A técnica vídeo-assistida constitui alternativa interessante para
a realização da tireoidectomia, devido ao volume pequeno, em
geral, dessas glândulas, com bons resultados estéticos22.
Linfadenectomia cervical fica reservada aos casos de
metástases linfonodais21,23. A ultra-sonografia pré-operatória
não parece ter valor na diferenciação entre cisto simples ou
aqueles com malignização, mas uma utilização viável desse
método seria na identificação de nódulos tireoidiano
concomitantes ao cisto tireoglosso24, embora o achado de
tireóide normal não deva desencorajar a tireoidectomia,
justificada pelo achado freqüente de carcinomas em tireóide
radiologicamente normal25. O prognóstico dos pacientes com
carcinoma papilífero é bom, com ótimo índice de cura se bem
conduzidos26.
CONCLUSÃO
A malignização encontrada em casos de CDT é incomum,
porém, o conhecimento desse tipo de apresentação é
fundamental ao cirurgião.

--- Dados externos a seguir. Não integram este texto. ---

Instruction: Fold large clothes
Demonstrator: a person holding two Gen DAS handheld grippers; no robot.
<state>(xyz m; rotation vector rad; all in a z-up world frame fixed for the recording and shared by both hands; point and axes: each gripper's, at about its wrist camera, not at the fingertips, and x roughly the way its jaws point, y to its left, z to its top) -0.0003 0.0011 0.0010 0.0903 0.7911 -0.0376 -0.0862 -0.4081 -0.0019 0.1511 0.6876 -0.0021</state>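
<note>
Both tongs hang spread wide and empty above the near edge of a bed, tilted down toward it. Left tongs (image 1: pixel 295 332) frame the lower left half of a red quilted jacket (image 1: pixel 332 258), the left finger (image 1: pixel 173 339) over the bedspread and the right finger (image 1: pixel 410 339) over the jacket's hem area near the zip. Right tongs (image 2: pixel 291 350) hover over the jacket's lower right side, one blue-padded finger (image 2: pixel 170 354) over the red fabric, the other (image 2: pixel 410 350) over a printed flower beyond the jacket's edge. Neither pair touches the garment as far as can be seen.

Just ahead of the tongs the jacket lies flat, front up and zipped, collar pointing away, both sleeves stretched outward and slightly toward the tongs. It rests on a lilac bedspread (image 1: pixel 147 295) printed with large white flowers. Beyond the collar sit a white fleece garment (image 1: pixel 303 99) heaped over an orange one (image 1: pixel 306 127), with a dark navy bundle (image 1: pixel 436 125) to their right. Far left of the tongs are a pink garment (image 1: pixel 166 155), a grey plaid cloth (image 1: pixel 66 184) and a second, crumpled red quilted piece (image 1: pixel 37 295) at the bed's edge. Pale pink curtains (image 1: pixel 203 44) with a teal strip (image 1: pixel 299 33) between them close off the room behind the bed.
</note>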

Dessa forma, torna-se imperativa a
realização de exame anátomo-patológico em todos os casos. A
tireoidectomia total deve ser realizada pela possibilidade de
carcinoma de tireóide como foco primário de uma metástase no
CDT, além da pesquisa de corpo inteiro, no intuito de rastrear
metástases à distância ou remanescentes de tecido tireoidiano.
A tireoidectomia facilita também o seguimento desses
pacientes com tireoglobulina sérica. A técnica vídeo-assistida
pode ser utilizada com segurança para realizar a tireoidectomia
total por tratar-se, em geral, de glândulas de tamanho normal.